Tweah further criticized the UP government for failing to allocate the $5 million earmarked by the previous administration for salary increases for health workers. “Some health workers who campaigned against harmonization are still waiting for the pay raises promised to them. The government cannot even fulfill this commitment, let alone reverse harmonization,” he said.
He also questioned the feasibility of reducing the wage bill to $270 million, given current trends indicating that the wage bill for 2024 would exceed $300 million. He urged the new finance minister to reassess the figures provided in the MEFP, warning that misleading data could create serious challenges with the IMF, which has already approved the agreement.
“We cannot reduce the wage bill by $34 million when the actual wage trends are much higher. This is not a ‘slight reduction’ as claimed. The new minister may have to request a rewrite of this portion of the MEFP, as it seems to be based on false assumptions,” Tweah added.
He also emphasized that the CDC’s wage harmonization reforms had laid the groundwork for a more transparent and equitable pay structure, noting that these changes were supported by the IMF and other international partners. According to Tweah, any attempts to roll back these reforms would be detrimental to Liberia’s fiscal health.

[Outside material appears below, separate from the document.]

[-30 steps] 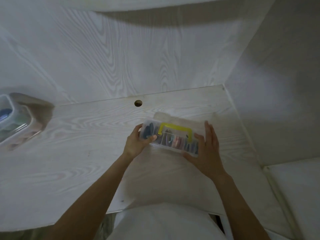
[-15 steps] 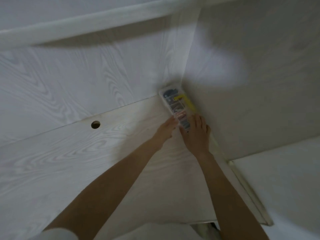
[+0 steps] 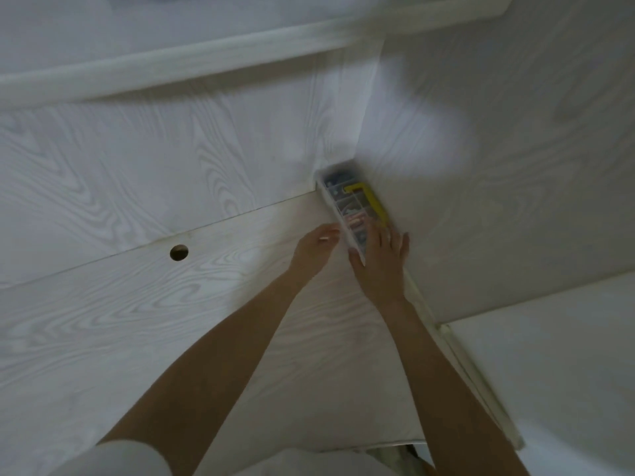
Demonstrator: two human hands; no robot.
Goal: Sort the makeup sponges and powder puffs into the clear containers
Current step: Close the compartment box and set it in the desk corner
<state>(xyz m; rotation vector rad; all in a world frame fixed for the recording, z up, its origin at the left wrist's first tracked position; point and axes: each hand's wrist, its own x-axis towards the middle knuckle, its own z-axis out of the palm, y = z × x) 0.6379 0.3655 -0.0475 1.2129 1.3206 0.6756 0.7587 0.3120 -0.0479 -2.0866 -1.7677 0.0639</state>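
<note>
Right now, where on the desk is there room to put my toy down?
The big bare stretch of desk left of the left hand, from the round hole towards the near edge, is free. The back right corner is crowded: the clear container sits against the side wall under the right hand.

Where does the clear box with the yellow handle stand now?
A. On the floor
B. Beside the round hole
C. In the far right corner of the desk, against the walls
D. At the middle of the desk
C: the clear box stands in the corner where the desk meets the walls, with the right hand on its near end.
</note>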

In his concluding remarks, Tweah urged the Unity Party government to be truthful about its economic policies and to issue a public apology for what he described as deceptive campaign promises. “Let the UP apologize for the lie on harmonization and come clean with the Liberian people. We must keep public discourse factual and honest,” he stressed.
Tweah’s remarks have generated renewed debate on the wage harmonization policy and its impact on Liberia’s economy. As the public waits for the government’s response, questions remain about the future direction of wage reform under the current administration and how it will address the lingering concerns of civil servants and international partners alike.